● **DIRECTIONS**: Go through the material below and copy each line where the word "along" appears.

● **SUPPLIED INFORMATION**:

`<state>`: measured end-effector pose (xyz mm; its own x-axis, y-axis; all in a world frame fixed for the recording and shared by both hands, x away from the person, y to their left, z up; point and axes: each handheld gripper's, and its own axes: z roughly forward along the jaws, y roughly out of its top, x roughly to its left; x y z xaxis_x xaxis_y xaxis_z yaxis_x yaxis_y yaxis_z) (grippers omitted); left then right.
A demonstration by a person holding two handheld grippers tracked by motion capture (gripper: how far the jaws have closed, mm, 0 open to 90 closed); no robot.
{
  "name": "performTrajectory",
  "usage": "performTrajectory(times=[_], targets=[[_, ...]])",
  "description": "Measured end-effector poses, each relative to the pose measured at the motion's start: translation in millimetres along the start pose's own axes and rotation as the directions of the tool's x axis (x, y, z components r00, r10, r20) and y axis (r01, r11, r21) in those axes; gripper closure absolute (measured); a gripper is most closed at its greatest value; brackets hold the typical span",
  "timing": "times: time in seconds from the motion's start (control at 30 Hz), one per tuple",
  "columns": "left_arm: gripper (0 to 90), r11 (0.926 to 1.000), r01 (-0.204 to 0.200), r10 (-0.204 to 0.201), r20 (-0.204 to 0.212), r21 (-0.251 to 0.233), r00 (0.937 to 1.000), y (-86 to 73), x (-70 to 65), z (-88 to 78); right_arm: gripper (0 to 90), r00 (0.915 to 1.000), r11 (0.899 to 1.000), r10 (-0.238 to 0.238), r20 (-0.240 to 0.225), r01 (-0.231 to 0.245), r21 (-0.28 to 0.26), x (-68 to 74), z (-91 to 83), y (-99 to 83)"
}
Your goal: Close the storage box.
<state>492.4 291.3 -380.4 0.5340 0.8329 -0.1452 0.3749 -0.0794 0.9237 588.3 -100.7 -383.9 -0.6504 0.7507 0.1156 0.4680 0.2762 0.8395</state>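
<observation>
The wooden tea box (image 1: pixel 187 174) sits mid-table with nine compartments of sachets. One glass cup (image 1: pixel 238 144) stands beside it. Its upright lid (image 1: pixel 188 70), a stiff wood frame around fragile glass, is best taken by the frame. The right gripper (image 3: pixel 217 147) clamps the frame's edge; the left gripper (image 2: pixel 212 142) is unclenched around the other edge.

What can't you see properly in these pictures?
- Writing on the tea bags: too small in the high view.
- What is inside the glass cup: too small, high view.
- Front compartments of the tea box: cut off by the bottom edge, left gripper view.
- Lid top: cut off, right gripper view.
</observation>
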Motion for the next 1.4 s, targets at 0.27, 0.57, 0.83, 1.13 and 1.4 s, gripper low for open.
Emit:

● **PROBLEM SOLUTION**:
`<state>`: measured end-effector pose (xyz mm; its own x-axis, y-axis; all in a world frame fixed for the recording and shared by both hands, x away from the person, y to their left, z up; point and axes: each handheld gripper's, and its own axes: z roughly forward along the jaws, y roughly out of its top, x roughly to its left; x y z xaxis_x xaxis_y xaxis_z yaxis_x yaxis_y yaxis_z) (grippers omitted); left then right.
  "description": "Measured end-effector poses, each relative to the pose measured at the motion's start: translation in millimetres along the start pose's own axes and rotation as the directions of the tool's x axis (x, y, z components r00, r10, r20) and y axis (r01, r11, r21) in those axes; gripper closure absolute (measured); a gripper is most closed at its greatest value; brackets hold the typical span",

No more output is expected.